Sin embargo, mientras ciertos representantes rechazan el uso del concepto “educación sexual integral”, otros lo redefinen adaptándolo al enfoque de familia, haciendo referencia al Amoris Laetitia —exhortacion apostólica— del Papa Francisco, que habla de educación sexual. Al mismo tiempo,  no todas las asociaciones de padres son iguales. En las movilizaciones masivas se notó la gran incidencia de las asociaciones de padres de las escuelas privadas y confesionales, pero en algunos casos, se notó menos ímpetu de las asociaciones de padres de escuelas públicas, lo cual demuestra que no estamos ante un frente monolítico.

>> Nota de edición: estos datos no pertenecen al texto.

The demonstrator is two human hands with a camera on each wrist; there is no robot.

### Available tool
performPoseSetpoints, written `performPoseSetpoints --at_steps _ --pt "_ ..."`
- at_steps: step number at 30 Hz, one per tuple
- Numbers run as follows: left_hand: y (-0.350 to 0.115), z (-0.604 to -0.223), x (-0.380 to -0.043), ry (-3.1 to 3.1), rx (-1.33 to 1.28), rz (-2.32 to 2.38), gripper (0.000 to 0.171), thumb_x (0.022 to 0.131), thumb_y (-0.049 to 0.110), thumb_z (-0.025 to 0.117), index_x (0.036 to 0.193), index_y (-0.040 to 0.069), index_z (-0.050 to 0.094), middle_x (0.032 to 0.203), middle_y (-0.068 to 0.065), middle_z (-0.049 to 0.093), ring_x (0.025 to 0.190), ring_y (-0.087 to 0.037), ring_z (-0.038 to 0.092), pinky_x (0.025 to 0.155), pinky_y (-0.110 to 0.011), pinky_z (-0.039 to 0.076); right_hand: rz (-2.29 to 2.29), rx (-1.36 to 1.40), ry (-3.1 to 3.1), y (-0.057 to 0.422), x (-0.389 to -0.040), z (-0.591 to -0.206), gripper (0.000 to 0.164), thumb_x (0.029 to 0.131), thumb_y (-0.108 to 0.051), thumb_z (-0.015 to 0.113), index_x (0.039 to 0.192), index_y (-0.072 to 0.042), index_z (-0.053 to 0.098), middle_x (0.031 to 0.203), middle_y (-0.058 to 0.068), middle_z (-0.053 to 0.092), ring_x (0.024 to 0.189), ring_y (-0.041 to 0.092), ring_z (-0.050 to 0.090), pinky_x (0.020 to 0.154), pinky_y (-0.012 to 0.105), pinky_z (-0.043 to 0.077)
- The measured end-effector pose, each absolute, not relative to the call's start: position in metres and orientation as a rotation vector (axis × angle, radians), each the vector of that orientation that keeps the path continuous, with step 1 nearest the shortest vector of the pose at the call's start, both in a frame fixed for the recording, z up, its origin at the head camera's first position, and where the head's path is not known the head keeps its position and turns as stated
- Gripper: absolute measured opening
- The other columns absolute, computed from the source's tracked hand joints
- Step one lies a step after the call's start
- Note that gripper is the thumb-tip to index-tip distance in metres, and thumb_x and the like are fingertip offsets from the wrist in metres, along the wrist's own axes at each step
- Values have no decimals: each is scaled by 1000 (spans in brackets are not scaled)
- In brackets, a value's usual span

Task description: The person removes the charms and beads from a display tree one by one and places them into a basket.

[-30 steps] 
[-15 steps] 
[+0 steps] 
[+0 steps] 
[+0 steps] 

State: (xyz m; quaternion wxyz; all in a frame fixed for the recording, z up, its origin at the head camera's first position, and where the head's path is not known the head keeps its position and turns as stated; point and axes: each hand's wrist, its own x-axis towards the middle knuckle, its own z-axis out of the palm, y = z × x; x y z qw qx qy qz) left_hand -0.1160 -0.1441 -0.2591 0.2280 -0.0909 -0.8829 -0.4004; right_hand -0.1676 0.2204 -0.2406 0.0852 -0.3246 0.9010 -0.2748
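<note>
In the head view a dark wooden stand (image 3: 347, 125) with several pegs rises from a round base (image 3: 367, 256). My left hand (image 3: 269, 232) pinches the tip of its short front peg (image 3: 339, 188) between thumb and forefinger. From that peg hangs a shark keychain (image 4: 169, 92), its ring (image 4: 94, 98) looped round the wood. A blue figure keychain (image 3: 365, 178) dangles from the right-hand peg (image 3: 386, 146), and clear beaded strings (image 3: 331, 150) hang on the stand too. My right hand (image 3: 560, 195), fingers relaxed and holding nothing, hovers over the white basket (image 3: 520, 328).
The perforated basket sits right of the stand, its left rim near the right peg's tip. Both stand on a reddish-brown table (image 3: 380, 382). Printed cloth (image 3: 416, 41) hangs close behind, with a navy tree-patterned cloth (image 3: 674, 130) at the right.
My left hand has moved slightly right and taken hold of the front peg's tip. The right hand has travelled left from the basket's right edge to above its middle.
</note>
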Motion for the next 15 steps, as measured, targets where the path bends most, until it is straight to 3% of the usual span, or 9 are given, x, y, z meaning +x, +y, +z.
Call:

Estas diferencias, sobre todo en los países de la región donde el conservadurismo es más influyente, pueden ser útiles para encontrar un discurso alternativo que permita superar algunos de los obstáculos existentes en el plano de las políticas públicas dirigidas a la niñez y la adolescencia, el género y la salud sexual y reproductiva. Siempre tomando en cuenta que la creación de una plataforma de diálogo, distinta a la que se ha dado en el periodo 2016 a 2018, deberá además lidiar con el problema de un movimiento tradicionalista y conservador fuertemente afectado por teorías de la conspiración y las noticias falsas. Característica esta que es propia de movimientos de carácter reactivo y de defensa de un sistema de valores que sienten amenazado.

La esperanza es que esa resistencia innecesaria debería ser superada con la insistencia en los hechos, la ciencia y el pluralismo. Valores que nos permitan enfrentar desafíos muy reales y actuales, como lo son la violencia hacia la mujer, la discriminación, el embarazo y el matrimonio precoz, las muertes maternas, las enfermedades de transmisión sexual, y otros.